- ABOUT THIS TASK -
In the listing below, locate the line containing "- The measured" and the line containing "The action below". Output both of them and every line between, exactly as written, and nothing more.

*** INFORMATION SHOWN ***

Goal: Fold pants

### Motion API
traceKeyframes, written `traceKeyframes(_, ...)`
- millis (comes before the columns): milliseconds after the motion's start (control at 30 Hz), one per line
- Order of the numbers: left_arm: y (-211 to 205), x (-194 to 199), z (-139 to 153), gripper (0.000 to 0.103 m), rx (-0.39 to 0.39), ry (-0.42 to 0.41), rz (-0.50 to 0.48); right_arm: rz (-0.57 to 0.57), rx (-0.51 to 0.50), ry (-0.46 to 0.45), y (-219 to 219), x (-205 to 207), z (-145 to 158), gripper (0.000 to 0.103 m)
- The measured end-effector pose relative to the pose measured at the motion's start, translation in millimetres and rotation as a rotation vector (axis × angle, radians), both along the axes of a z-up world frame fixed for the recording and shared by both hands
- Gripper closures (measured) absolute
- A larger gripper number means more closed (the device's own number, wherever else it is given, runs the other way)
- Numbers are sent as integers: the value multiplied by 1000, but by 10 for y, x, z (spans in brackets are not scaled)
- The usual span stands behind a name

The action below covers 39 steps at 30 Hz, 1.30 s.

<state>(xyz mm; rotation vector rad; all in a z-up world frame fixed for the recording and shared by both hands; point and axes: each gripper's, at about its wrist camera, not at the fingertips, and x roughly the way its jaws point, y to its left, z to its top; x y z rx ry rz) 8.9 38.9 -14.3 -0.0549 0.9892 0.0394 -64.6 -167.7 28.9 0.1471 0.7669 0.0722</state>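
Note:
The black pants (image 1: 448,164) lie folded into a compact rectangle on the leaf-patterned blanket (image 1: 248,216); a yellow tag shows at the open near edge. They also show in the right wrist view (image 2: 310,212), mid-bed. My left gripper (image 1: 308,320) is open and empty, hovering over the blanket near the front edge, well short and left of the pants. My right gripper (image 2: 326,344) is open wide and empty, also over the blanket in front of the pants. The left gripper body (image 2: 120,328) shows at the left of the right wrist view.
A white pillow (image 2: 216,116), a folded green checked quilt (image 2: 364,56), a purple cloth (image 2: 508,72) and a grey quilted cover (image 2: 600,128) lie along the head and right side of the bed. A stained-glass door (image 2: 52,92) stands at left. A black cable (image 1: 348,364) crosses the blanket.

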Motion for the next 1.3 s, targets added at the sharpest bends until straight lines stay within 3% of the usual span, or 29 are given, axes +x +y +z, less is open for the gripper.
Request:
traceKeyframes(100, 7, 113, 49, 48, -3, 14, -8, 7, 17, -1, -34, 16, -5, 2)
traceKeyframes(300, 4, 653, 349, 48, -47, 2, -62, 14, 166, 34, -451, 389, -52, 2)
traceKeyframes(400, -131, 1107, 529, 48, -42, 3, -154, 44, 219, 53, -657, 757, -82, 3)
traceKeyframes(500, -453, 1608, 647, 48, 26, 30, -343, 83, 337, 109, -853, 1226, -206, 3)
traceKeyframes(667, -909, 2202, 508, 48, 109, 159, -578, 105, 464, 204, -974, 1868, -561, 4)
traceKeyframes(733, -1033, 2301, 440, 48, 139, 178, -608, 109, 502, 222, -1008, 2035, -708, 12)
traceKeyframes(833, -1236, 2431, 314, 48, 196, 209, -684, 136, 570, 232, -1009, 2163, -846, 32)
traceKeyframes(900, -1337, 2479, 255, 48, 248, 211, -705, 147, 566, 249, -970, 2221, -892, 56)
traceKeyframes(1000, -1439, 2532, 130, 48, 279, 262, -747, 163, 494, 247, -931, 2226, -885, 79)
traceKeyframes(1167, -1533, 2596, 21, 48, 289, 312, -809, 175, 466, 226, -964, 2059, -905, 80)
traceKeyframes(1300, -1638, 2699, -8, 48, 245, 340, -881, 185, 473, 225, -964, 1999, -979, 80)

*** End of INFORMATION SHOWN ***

- ANSWER FOR THIS EXERCISE -
- The measured end-effector pose relative to the pose measured at the motion's start, translation in millimetres and rotation as a rotation vector (axis × angle, radians), both along the axes of a z-up world frame fixed for the recording and shared by both hands
- Gripper closures (measured) absolute
- A larger gripper number means more closed (the device's own number, wherever else it is given, runs the other way)
- Numbers are sent as integers: the value multiplied by 1000, but by 10 for y, x, z (spans in brackets are not scaled)
- The usual span stands behind a name

The action below covers 39 steps at 30 Hz, 1.30 s.

What was asked now has a complete answer.